• _WHAT NEEDS TO BE DONE_: Find the string "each" in the listing and report every line that has it.

───── RECORDED DATA

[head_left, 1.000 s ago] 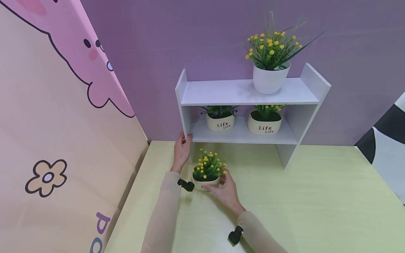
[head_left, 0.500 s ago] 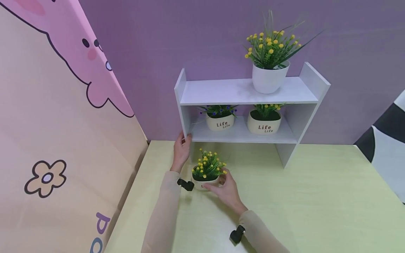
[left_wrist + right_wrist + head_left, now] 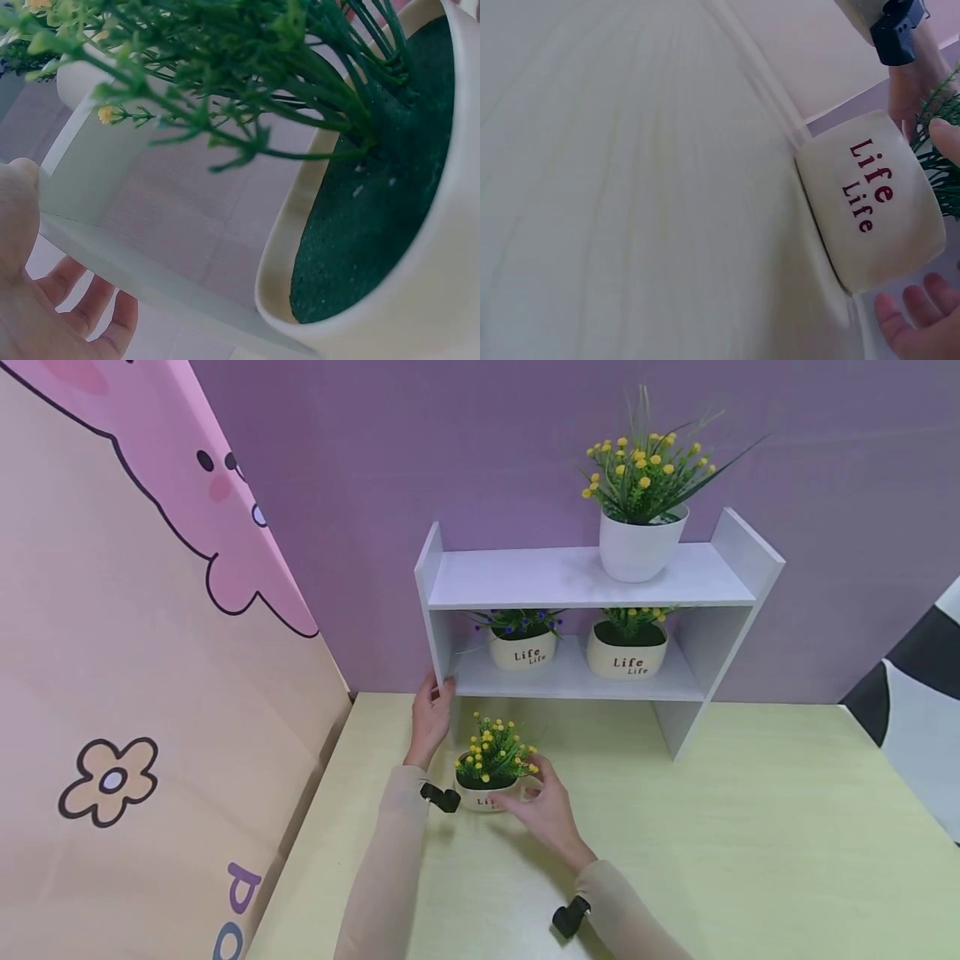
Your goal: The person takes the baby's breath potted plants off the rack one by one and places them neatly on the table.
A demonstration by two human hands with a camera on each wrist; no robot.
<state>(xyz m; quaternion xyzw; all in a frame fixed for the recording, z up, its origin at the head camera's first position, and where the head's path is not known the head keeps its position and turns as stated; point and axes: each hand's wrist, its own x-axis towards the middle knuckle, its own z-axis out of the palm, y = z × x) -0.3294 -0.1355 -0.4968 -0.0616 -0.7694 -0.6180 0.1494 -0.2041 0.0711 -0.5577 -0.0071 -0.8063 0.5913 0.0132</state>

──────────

• _RESPONSE TO THE TASK_:
A demonstration by two human hands with a camera on each wrist; no robot.
<state>(xyz m; quaternion xyzw; all in a frame fixed for the recording, z up, its origin at the head camera's first position, and where the head's path is not known the head keeps its position and turns as stated; point and axes: each hand's wrist, its own x-axis towards the middle knuckle, its own z-axis out of the palm, y = z × x) -0.3294 -0.1355 -0.4968 -0.0616 -0.7694 -0.6180 0.1494 -0.2041 0.0711 -0.5577 -0.0071 -0.8063 0.5913 0.0132</state>

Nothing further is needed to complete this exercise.